The term “asaJew” is a marker of identity politics. It says that I, the speaker, have some special authority to say what I’m going to say because of my identity. Usually identity politics is adopted by people who claim to speak for their collectivity. The “asaJew” says that non-Jews should pay special attention because they are raising an issue which is more easily seen from a Jewish point of view. So an “asa Jew” might say that Jews are able to sense or sniff antisemitism when a non-Jew might have been unaware. Jews might be sensitive to certain attitudes, figures of speech, images, to which a non-Jew might not be.

Jewish anti-Zionists give their identity politics a strange twist. Instead of claiming to represent the opinion of most of their fellow Jews, they mobilize their identity “asaJew” in order to give their oppositional view more legitimacy. They are saying to non-Jews that this or that might seem to them as though it was Antisemitic, but I, the Jew, am happy to reassure you that it isn’t.

But if the thing which the anti-Zionist asa Jew is trying to inoculate against is a thing which most Jews do find troublesome, then they employ another little twist. They claim that their Jewish identity is authentic in some way that most Jews’ identities are inauthentic. So the anti-Zionist “asaJew” may be in a tiny minority but she is claiming that she, nevertheless, is the real Jew. The ethical Jew. The critical Jew. The anti-nationalist Jew. The courageous Jew. The far-sighted Jew. And the other Jews, the herd, are actually not such real Jews; their Jewishness has been subverted by Zionism and Islamophobia and a secular unconcern with Jewish ethics.

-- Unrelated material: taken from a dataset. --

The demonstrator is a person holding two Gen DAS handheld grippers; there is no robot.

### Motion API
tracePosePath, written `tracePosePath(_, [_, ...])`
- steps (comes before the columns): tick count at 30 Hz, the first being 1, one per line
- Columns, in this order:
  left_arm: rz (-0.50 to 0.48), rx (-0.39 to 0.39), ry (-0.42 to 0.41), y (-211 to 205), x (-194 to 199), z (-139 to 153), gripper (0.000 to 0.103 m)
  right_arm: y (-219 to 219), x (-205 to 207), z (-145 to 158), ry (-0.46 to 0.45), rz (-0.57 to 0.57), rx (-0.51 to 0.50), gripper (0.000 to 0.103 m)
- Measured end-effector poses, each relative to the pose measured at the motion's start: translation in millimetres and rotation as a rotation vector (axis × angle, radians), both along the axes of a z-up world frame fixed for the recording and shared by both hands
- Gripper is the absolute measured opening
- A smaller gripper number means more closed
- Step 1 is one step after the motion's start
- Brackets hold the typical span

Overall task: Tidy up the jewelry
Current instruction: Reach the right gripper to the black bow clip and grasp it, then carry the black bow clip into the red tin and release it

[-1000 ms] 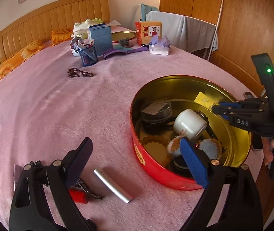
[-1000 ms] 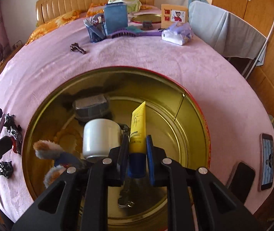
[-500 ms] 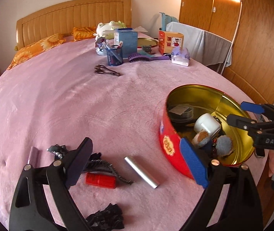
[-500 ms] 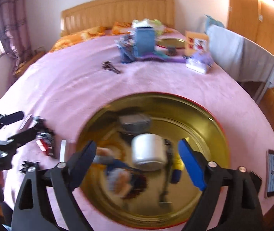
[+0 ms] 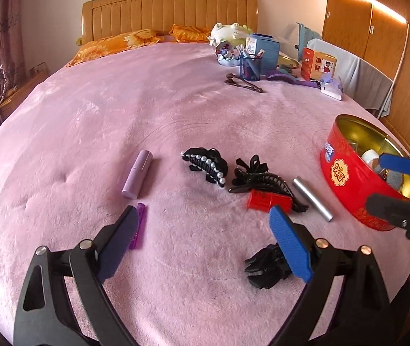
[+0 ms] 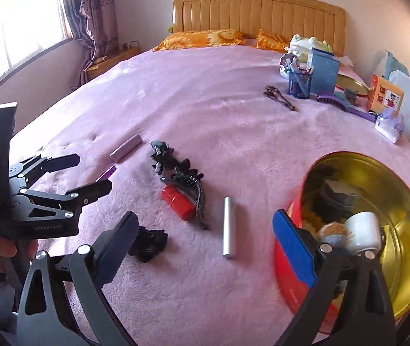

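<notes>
A round red tin [image 5: 354,184] with a gold inside stands on the pink bed at right; it also shows in the right wrist view [image 6: 383,210] holding a white jar [image 6: 363,232] and fluffy items. Loose on the bed lie a black pearl hair clip [image 5: 207,165], a black claw clip [image 5: 259,176], a red tube [image 5: 265,200], a silver tube [image 5: 313,199], a lilac tube [image 5: 137,177], a small purple stick [image 5: 138,225] and a black clip [image 5: 268,265]. My left gripper [image 5: 205,242] is open and empty above them. My right gripper [image 6: 205,256] is open and empty, left of the tin.
At the far side of the bed stand a blue box [image 5: 265,49], a pen cup [image 5: 249,67], a purple brush [image 5: 288,77], a red carton [image 5: 318,63] and a brown clip [image 5: 243,82]. Orange pillows [image 5: 124,41] lie by the headboard.
My right gripper let go of the yellow tube over the tin, opened, and swung left. My left gripper pulled back and left, bringing the loose clips and tubes into view.
</notes>
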State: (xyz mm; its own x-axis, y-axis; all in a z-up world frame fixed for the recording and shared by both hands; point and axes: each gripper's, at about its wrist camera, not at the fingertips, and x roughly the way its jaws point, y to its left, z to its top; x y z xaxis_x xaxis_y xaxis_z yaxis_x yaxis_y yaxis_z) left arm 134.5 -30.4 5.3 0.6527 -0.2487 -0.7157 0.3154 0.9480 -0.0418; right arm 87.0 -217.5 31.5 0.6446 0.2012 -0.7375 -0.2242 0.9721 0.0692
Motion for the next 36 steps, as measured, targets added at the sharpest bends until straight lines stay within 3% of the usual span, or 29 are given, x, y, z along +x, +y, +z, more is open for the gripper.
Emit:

There are two possible critiques of the “asaJew” rhetoric. One is the critique of identity politics in general, which says that you should just say what you think to be true, you should present evidence and argument, and hope that people listening will be persuaded by that – those who do this prefer to leave the claims to particular identity-based authority behind.

The other possibility is that somebody might accept that Jews in general, or Jewish communal bodies, for example, might speak with some added legitimacy. This might come from either their particular standpoint or from their claims to represent the collective. So you might think that these ways of speaking “asaJew” are more legitimate than that of the anti-Zionist Jew.

The anti-zionist Jew says “asaJew” in order to turn opinion against the majority of her fellow Jews. She wants to say that because she doesn’t find something to be antisemitic, for example, and she is a Jew, and she speaks as a Jew, then they should accept that it isn’t antisemitic. Because if a Jew says something isn’t antisemitic then it can’t be. Right?